The District Municipality of Muskoka declared a state of emergency late Sunday afternoon due to the ongoing flooding emergencies happening in Bracebridge, Muskoka Lakes and Huntsville.
Since Sunday, water levels in Muskoka Lakes have continued to rise at a reduced rate, while they have plateaued in Bracebridge, a Muskoka Lakes press release says. The water levels have also started to decrease in Huntsville, the release adds.
“We’ve all noticed that it’s been pretty dry for the past couple of days,” Bracebridge mayor Graydon Smith said at a press conference Monday morning. “That is helping some of the water move through the system.”
Thirty more troops and equipment from the Canadian Armed Forces are being deployed to Bracebridge on Monday after 60 soldiers, four 10-tonne trucks and a recovery vehicle hit the area’s grounds on Sunday.
According to Smith, the Muskoka River’s north branch has stabilized and has been slowly receding, while the south branch appears to be coming to a cresting point and stabilizing, too.
“When you combine the two branches together, there’s still a significant flow and that means Lake Muskoka continues to rise,” Smith said.
According to Muskoka Lakes mayor Phil Harding, lakes Muskoka, Rosseau and Joseph have been significantly affected.

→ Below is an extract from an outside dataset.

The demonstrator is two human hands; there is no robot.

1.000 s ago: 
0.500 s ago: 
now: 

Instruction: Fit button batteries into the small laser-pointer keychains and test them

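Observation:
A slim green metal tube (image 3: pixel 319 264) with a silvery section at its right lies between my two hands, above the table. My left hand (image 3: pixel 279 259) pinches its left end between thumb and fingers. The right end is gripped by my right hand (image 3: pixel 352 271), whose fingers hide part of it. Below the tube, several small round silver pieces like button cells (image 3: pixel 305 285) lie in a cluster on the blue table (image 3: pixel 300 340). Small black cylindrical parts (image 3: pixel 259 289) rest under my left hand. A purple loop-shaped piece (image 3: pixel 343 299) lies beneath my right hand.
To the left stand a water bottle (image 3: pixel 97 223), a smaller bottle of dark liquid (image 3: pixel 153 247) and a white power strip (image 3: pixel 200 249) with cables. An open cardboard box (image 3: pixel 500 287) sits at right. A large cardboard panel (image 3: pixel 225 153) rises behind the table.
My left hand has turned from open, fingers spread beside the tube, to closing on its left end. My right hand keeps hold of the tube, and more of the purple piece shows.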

Harding said he flew over the lake and that there’s almost no boathouse or dock on the water that isn’t submerged.
WATCH: Four communities under a state of emergency due to flooding
“Our best guess right now is that water is going to continue to rise for the next two days, maybe three days,” he said.
According to Smith, the cresting may be somewhere in sight for Lake Muskoka, which means that different areas are experiencing recovery or more pressure.
“That Springdale Shores area…there’s some reports from people up there that the water is definitely going down and they see some progress in that area,” Smith said.
According to the Muskoka Lakes release, since Sunday, Lake Muskoka has risen by 6 cm, Lake Rosseau and Joseph by 2 cm, and the Moon River by 16 cm.
Water levels in Huntsville and Port Sydney lakes are slowly beginning to decrease, a Huntsville press release issued Monday afternoon says, however residents will continue to see high levels until the water works its way out of the river system over the next few days.
In Bracebridge, free sandbags for properties affected by flooding are available at 1206 Rosewarne Drive. Sand materials and bags are also available at the George Road boat launch overflow parking lot, on Maplewood Road and on Herbert Court.
In Muskoka Lakes, sand, sandbags and shovels are available at 3951 Muskoka Rd. 169, 1078 Raymond Rd., 3224 Muskoka Rd. 169 and 40 Bailey St. on a fill-your-own basis
In Huntsville, free sand and bags are available at 387 South Mary Lake Rd. and at 7 Burrow Pit Ln. Bags are available at 40 Cairns Cres., and people can get free sand at 815 Muskoka Rd. 3 North. Bags and sand are available at 1265 Aspdin Road.
The Simcoe Muskoka District Health Unit has issued a drinking water advisory for the District of Muskoka. Municipal water sources are not affected by the advisory.
Seasonal residents wishing to check on their properties are encouraged to wait until the flooding emergency has ended.
WATCH: Canadian army reservists arrive in Bracebridge to help with flooding emergency
According to Harding, the big issue on the table is the Muskoka River Water Management Plan. He told Global News that the current flood is the third flood in the past six years.
“That seriously needs to be addressed,” he said. “It’s going on 13 years old right now. It was supposed to be re-evaluated at 10 years, but it’s using data that is probably 20, 30 or even 40 years old.”
Smith said the flooding will continue for another few days. “We’re not near the end, but maybe the finish line is coming into sight for some areas,” Smith said.
Three out of six of the Muskoka district’s municipalities remain in states of emergency due to flooding.